### Work to be completed
Begin at the line containing "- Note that" in the data below and go on through the line containing "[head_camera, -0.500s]", repeating each line exactly; include both ends and no other line.
_ _ _ _ _
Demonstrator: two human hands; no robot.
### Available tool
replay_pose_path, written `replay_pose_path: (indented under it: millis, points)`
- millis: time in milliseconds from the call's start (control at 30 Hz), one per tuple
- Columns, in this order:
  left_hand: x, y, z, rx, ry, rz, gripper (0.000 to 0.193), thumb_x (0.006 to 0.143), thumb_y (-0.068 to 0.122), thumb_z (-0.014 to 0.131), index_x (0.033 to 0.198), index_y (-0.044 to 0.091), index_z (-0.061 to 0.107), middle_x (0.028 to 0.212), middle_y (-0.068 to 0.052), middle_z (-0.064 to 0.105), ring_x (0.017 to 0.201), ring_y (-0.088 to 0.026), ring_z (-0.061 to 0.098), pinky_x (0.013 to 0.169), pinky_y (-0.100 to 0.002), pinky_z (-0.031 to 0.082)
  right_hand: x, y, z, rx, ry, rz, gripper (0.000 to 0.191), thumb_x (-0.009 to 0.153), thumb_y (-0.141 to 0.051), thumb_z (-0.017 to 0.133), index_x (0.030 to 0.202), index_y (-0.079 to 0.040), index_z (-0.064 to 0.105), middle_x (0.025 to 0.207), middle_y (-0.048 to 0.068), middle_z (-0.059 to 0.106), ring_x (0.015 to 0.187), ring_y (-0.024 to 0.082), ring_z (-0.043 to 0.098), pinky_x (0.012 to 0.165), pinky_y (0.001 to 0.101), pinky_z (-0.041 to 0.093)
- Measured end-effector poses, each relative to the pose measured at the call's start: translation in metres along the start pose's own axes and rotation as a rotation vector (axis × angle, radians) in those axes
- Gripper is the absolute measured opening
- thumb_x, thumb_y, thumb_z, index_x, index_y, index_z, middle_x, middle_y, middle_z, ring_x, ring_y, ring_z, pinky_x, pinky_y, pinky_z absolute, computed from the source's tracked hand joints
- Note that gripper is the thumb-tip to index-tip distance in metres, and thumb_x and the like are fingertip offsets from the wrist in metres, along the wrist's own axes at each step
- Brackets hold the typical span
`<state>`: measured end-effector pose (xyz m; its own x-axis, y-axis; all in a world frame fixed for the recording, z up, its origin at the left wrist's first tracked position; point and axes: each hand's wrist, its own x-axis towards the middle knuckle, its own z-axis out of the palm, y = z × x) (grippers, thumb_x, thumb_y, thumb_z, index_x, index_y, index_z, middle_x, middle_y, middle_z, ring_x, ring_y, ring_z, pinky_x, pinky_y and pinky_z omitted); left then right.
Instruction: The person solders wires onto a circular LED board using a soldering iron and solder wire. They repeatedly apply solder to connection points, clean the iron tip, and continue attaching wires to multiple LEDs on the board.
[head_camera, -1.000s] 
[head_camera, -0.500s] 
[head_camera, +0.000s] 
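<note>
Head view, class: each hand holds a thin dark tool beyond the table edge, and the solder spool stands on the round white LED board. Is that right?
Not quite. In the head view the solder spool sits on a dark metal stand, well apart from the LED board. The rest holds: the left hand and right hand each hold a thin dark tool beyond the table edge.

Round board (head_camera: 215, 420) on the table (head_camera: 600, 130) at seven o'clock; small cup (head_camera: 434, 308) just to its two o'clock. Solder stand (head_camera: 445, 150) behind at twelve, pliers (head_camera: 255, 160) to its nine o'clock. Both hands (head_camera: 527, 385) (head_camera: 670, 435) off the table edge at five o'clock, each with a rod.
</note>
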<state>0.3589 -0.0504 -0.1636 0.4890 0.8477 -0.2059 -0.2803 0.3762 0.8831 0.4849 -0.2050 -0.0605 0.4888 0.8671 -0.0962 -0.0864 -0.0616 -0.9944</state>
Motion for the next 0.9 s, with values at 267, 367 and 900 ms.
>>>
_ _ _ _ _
### Solution for this exercise
- Note that gripper is the thumb-tip to index-tip distance in metres, and thumb_x and the like are fingertip offsets from the wrist in metres, along the wrist's own axes at each step
- Brackets hold the typical span
`<state>`: measured end-effector pose (xyz m; its own x-axis, y-axis; all in a world frame fixed for the recording, z up, its origin at the left wrist's first tracked position; point and axes: each hand's wrist, its own x-axis towards the middle knuckle, its own z-axis out of the palm, y = z × x) (grippers, thumb_x, thumb_y, thumb_z, index_x, index_y, index_z, middle_x, middle_y, middle_z, ring_x, ring_y, ring_z, pinky_x, pinky_y and pinky_z omitted); left then right.
Instruction: The person solders wires onto a circular LED board using a soldering iron and solder wire. They repeatedly apply solder to connection points, clean the iron tip, and continue attaching wires to multiple LEDs on the board.
[head_camera, -1.000s] 
[head_camera, -0.500s] 

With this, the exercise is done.